Problem description
Begin at the top of the following data. Copy each line exactly until you have copied the line containing "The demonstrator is".

===== Input data =====

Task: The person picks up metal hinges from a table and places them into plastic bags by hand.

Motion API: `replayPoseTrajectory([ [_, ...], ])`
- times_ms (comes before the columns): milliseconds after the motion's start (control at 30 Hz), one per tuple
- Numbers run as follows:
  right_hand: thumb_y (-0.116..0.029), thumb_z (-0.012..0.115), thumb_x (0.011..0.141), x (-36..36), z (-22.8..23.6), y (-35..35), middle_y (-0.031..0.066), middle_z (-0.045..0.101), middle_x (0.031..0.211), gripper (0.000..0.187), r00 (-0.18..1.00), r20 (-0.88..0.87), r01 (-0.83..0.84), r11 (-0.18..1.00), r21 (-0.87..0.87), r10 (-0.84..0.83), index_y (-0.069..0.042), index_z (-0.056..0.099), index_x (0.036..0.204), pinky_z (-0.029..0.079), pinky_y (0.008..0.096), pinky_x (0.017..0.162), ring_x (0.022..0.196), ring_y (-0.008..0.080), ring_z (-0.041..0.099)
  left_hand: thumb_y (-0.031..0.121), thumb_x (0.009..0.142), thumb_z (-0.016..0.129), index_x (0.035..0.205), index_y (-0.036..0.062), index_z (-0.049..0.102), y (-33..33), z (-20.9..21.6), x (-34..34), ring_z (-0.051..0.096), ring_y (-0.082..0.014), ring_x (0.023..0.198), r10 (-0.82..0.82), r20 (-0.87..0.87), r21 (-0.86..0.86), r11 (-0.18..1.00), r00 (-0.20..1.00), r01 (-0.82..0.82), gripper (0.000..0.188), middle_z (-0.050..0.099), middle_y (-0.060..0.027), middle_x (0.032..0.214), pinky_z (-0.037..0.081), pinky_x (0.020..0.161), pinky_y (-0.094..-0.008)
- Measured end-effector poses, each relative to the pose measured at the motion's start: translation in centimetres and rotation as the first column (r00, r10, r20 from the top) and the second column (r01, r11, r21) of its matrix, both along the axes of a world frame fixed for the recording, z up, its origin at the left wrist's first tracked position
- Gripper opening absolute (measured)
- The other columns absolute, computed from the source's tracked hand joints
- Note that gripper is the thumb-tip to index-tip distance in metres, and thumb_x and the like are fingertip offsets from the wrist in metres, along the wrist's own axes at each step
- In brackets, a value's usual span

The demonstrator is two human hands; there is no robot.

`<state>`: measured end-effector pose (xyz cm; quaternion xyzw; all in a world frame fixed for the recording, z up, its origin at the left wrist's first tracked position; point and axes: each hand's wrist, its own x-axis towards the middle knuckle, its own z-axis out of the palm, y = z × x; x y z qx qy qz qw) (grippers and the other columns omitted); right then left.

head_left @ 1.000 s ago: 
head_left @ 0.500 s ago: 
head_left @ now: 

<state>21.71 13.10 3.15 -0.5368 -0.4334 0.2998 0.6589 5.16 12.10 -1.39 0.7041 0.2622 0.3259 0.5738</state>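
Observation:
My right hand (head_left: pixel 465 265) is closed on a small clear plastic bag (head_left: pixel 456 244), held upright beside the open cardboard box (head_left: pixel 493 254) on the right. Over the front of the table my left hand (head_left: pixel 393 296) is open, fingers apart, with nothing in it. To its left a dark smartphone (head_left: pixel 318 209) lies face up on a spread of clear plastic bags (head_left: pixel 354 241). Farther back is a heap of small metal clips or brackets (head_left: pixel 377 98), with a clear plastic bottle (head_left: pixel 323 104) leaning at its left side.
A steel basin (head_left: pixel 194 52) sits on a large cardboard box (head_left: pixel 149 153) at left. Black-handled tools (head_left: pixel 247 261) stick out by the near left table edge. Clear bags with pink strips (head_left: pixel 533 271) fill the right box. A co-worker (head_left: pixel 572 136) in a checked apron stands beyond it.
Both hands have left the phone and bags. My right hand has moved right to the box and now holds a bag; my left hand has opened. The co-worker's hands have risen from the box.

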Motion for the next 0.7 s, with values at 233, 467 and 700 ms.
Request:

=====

Response box
Task: The person picks up metal hinges from a table and places them into plastic bags by hand.

Motion API: `replayPoseTrajectory([ [_, ...], ])`
- times_ms (comes before the columns): milliseconds after the motion's start (control at 30 Hz), one per tuple
- Numbers run as follows:
  right_hand: thumb_y (-0.116..0.029), thumb_z (-0.012..0.115), thumb_x (0.011..0.141), x (-36..36), z (-22.8..23.6), y (-35..35), middle_y (-0.031..0.066), middle_z (-0.045..0.101), middle_x (0.031..0.211), gripper (0.000..0.187), r00 (-0.18..1.00), r20 (-0.88..0.87), r01 (-0.83..0.84), r11 (-0.18..1.00), r21 (-0.87..0.87), r10 (-0.84..0.83), index_y (-0.069..0.042), index_z (-0.056..0.099), index_x (0.036..0.204), pinky_z (-0.029..0.079), pinky_y (0.008..0.096), pinky_x (0.017..0.162), ring_x (0.022..0.196), ring_y (-0.008..0.080), ring_z (-0.041..0.099)
  left_hand: thumb_y (-0.031..0.121), thumb_x (0.009..0.142), thumb_z (-0.016..0.129), index_x (0.035..0.205), index_y (-0.036..0.062), index_z (-0.049..0.102), y (-33..33), z (-20.9..21.6), x (-34..34), ring_z (-0.051..0.096), ring_y (-0.082..0.014), ring_x (0.023..0.198), r10 (-0.82..0.82), r20 (-0.87..0.87), r21 (-0.86..0.86), r11 (-0.18..1.00), r00 (-0.20..1.00), r01 (-0.82..0.82), gripper (0.000..0.188), middle_z (-0.050..0.099), middle_y (-0.060..0.027), middle_x (0.032..0.214), pinky_z (-0.037..0.081), pinky_x (0.020..0.161), pinky_y (-0.094..-0.008)
- Measured end-effector poses, each relative to the pose measured at the motion's start: translation in centimetres and rotation as the first column (r00, r10, r20 from the top) and the second column (r01, r11, r21) of its matrix, both along the axes of a world frame fixed for the recording, z up, its origin at the left wrist's first tracked position
- Gripper opening absolute (measured)
- The other columns absolute, computed from the source's tracked hand joints
- Note that gripper is the thumb-tip to index-tip distance in metres, and thumb_x and the like are fingertip offsets from the wrist in metres, along the wrist's own axes at each step
- In brackets, a value's usual span

The demonstrator is two human hands; there is no robot.

There is no more to the output, and the exercise is done.